These job growth estimates extend beyond the first two years. The dynamic forecast of this proposal estimates that private employment would average 305,000 more private-sector jobs over the 2011 to 2020 period and 68,000 fewer government jobs.
Improved Fiscal Health
Increased tax revenues, reduced spending, less debt, and greater overall economic growth contribute to a positive feedback cycle of investment, productivity growth, job creation, and subsequent income growth. This income growth and increased employment increase total tax revenues and reduce government spending for unemployment insurance and related benefits for the jobless. This also reduces the deficit, helping to keep inflation and tax expectations stable, feeding back positively into investment decisions and government fiscal health.
The forecast estimates a $209 billion increase in federal tax revenues for 2011 to 2020. The additional tax revenue would further reduce the deficit and reinforces the positive growth effects of alleviating some of the projected debt burden.
Total federal spending would fall by $104 billion over the period.

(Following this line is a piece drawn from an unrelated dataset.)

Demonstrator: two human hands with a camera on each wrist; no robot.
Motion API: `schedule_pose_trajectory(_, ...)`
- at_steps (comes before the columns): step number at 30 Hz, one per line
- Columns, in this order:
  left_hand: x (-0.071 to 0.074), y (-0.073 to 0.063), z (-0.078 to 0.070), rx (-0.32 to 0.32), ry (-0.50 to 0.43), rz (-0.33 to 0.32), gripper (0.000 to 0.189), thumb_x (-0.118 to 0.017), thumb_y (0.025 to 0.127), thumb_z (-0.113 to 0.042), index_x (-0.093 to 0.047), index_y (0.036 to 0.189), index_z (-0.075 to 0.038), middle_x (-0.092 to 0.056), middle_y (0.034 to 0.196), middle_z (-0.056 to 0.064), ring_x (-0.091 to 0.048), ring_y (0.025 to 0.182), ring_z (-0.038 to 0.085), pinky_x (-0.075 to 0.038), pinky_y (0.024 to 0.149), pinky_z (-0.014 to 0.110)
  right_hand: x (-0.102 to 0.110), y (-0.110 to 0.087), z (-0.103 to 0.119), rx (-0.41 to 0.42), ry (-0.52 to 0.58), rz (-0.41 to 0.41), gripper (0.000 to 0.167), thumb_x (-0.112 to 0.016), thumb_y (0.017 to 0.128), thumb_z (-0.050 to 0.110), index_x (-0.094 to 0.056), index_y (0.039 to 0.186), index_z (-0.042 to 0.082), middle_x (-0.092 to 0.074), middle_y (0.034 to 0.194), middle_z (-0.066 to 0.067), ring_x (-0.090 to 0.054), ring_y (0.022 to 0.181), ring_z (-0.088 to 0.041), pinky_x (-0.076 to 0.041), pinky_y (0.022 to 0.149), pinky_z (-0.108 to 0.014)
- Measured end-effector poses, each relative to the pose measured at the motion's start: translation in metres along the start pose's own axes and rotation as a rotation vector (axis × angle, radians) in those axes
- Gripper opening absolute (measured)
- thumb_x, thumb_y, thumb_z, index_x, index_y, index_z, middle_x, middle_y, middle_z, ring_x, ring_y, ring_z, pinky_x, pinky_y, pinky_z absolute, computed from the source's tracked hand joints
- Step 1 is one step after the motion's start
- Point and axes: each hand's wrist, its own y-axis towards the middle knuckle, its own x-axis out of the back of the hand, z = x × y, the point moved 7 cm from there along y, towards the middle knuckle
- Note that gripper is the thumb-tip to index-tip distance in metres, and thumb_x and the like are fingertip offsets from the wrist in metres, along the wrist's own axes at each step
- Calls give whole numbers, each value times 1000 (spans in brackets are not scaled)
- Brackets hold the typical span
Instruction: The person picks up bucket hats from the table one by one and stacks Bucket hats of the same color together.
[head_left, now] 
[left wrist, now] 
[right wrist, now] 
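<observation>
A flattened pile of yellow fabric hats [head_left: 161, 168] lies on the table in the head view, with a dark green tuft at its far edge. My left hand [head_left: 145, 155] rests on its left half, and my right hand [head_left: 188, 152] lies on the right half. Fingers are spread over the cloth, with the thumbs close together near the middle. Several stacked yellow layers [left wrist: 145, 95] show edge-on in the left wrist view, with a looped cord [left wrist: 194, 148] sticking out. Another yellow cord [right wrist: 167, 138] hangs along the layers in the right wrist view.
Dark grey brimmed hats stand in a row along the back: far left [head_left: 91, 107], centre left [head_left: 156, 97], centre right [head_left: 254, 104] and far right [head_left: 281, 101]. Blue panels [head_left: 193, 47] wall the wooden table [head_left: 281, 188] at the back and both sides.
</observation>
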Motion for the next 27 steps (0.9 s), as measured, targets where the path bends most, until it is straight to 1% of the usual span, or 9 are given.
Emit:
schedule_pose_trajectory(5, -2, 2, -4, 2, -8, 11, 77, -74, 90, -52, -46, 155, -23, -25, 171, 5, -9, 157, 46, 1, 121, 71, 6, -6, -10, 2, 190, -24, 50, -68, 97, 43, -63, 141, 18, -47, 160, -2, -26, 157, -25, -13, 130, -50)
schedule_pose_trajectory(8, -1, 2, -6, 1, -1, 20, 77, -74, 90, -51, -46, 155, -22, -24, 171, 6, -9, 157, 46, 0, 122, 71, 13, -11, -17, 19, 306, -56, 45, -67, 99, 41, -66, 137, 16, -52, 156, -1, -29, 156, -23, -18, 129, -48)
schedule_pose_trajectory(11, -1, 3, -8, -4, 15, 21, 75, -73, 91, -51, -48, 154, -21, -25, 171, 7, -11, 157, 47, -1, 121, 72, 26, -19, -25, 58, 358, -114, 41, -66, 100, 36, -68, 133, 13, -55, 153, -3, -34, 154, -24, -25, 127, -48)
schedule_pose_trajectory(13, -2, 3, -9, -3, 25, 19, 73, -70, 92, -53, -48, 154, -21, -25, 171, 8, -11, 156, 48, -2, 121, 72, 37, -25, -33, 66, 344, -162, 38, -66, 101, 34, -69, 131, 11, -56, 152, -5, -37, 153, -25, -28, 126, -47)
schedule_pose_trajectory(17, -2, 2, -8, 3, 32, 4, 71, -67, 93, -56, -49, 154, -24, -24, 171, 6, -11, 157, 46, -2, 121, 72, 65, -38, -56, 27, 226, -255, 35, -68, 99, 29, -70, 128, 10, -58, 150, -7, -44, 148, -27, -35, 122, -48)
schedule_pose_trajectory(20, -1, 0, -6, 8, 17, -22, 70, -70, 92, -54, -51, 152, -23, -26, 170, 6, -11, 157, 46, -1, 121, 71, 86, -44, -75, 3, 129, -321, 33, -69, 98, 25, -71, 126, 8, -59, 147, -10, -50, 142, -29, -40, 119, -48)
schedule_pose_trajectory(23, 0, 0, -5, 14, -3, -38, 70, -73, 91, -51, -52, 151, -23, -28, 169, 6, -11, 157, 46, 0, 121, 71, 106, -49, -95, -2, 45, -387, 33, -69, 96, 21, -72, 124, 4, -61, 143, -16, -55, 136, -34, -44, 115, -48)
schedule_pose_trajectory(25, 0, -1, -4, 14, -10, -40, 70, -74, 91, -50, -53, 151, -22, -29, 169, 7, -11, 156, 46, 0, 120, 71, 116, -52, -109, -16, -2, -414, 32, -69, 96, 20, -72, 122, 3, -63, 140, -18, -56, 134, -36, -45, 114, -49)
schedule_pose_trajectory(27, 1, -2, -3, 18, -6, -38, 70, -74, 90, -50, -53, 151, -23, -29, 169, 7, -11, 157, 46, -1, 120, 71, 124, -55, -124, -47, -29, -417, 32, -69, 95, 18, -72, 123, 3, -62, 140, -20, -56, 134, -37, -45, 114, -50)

In total, privately held national debt would grow by $305 billion less by 2020.
Despite the official end of the recession in June 2009, the economy remains stagnant. Large increases in government spending have failed to stimulate private-sector job creation. Congress should not continue to increase spending and expect a different result. Instead, Congress should maintain the current tax policy and freeze costly new regulations. It should then take six positive steps to improve the business climate and encourage private-sector investment and job creation at no additional cost to the U.S. Treasury. This Free Enterprise Prescription would include:
These are only first steps. The Heritage Foundation has outlined additional steps that Congress should implement. The Free Enterprise Prescription is not a panacea for America’s economic malaise. In particular, America desperately needs entitlement reform and tax reform to continue to be the land of opportunity in the 21 century.
The American economy will not immediately regain its health. With or without the Free Enterprise Prescription, the economy will remain weak for several years. However, these policies would measurably accelerate America’s economic recovery.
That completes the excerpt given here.